Harley Franco ’77 featured in The Maritime Executive magazine

Harley Franco ’77 featured in The Maritime Executive magazine

Harley Franco, a 1977 graduate of Lewis & Clark Law School and his company Harley Marine Services are featured in the latest issue of The Maritime Executive magazine. Below are excerpts from the article about Harley Marine, and the executive interview with Franco.

Earlier this year, Franco was recognized as Lewis & Clark Law School’s Distinguished Business Law Graduate. He also set up a business law scholarship to help fund a Lewis & Clark student’s tuition throughout his or her time in law school. In 2015, Harley Marine Services was named the 2015 Outstanding Philanthropic Corporation by the Association of Fundraising Professionals Advancement Northwest.


Article: “A Reputation for Quality”

Harley Franco founded what would become Harley Marine in 1987 with a single leased tug an barge. Over the course of the next 30 years his company grew until what is today a national brand with over 100 vessels engaged in ship-assist, bunkering and liquid bulk transport. Along the way the company built a reputation for quality with a strong safety management system and industry-leading investments in people and equipment. Even in today’s challenging market, the Seattle-based company is still innovating, winning awards and creating new opportunities.

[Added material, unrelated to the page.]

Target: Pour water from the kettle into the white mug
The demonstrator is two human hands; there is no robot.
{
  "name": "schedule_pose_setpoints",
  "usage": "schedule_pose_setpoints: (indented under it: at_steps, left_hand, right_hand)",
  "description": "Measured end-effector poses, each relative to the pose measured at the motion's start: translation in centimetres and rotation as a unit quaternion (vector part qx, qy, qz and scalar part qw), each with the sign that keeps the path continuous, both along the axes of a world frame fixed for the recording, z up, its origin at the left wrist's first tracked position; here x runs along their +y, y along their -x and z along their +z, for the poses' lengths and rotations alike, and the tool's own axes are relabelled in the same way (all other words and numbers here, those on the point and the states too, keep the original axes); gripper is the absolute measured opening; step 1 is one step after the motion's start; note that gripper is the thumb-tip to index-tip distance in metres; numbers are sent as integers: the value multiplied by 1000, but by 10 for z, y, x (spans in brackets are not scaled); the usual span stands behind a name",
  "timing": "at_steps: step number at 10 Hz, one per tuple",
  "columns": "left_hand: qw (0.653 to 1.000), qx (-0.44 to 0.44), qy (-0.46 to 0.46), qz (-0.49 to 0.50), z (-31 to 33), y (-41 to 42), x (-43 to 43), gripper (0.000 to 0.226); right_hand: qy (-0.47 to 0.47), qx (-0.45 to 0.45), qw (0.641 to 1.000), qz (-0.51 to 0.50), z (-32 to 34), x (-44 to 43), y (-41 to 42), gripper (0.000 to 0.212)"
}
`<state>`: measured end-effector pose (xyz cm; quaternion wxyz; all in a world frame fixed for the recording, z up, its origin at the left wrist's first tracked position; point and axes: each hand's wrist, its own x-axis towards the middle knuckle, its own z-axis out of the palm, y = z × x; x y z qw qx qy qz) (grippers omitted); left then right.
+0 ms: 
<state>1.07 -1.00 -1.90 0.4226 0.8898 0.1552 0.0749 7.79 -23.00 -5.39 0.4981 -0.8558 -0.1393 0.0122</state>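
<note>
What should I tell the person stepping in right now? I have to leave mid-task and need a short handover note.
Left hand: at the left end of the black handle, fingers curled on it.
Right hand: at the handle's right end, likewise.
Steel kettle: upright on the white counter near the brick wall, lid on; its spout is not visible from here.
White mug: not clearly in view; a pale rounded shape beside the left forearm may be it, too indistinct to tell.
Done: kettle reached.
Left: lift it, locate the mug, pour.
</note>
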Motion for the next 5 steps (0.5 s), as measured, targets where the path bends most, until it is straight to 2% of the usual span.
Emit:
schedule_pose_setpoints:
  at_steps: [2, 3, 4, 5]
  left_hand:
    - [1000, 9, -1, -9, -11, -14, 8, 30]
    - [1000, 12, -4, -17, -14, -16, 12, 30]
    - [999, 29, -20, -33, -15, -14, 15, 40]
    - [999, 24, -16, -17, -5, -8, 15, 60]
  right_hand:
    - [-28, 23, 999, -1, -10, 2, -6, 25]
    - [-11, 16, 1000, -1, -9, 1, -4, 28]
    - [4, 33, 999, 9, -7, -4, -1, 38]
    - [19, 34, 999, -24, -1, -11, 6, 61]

Harley Marine’s rapid growth was driven by organic growth, expansion into new regions and a series of acquisitions. The company opened a Portland operation in 1994, and four years later is acquired tug companies in Los Angeles and southwest Alaska, extending its reach up and down the Pacific coast.

Read the full article.


Executive Interview: Harley Franco, Founder Chairman & CEO, Harley Marine

ME: Harley Marine has grown dramatically over the past 30 years. How have you structured the company to sustain that growth?

HF: Harley Marine serves as a parent company with headquarters-based support divisions for our operations in the field. Instead of having seven regional heads of engineering, safety and regulatory compliance, all of those functions are centralized here in Seattle. We went to this format about 25 years ago when we grew from a local company into a regional Northwest company. It has served us well, and we’ve expanded all over the West Coast, out to the East Coast and down to the Gulf Coast. Whether you’re on a Harley tug in New York or Seattle, you’ll find a consistency to how we maintain, operate and manage it.

But it’s not just about structure. The real difference is in our people – in their passion, their persistence and their professionalism. You could have a $10 million state-of-the-art tractor tug, but if you put someone inexperienced behind the wheel it’s going to be useless. You need a professional mariner who looks at his charts and give clear commands to his crew, and then the tug does what it’s supposed to do. That’s what we’ve tried hard to do here – to put the right people in the right places and to support them well. Our people are our secret weapon, in good times and bad.

ME: How did you go about building your team and creating Harley’s safety culture?

HF: It was a process – one employee at a time, one vessel at a time, one customer at a time, one mistake and one success at a time. We kept our ears cleaned out and listened to our customers, learned from others’ mistakes and our own, and we went back to people in the field and shared our lessons. It was clear from the beginning that if you invest in safety and quality, in the long run it will make you more money. You’re not paying for additional mistakes, downtime or casualties. The worst thing for the bottom line is to have one of your vessels end up on the evening news.

We’ve also worked hard to promote more diversity than what you might have seen thirty years ago in this industry. We actively support women and minorities entering the business, and we’ve opened the door to take advantage of everybody’s input, style, experience and perceptions. I think this has made us a stronger company.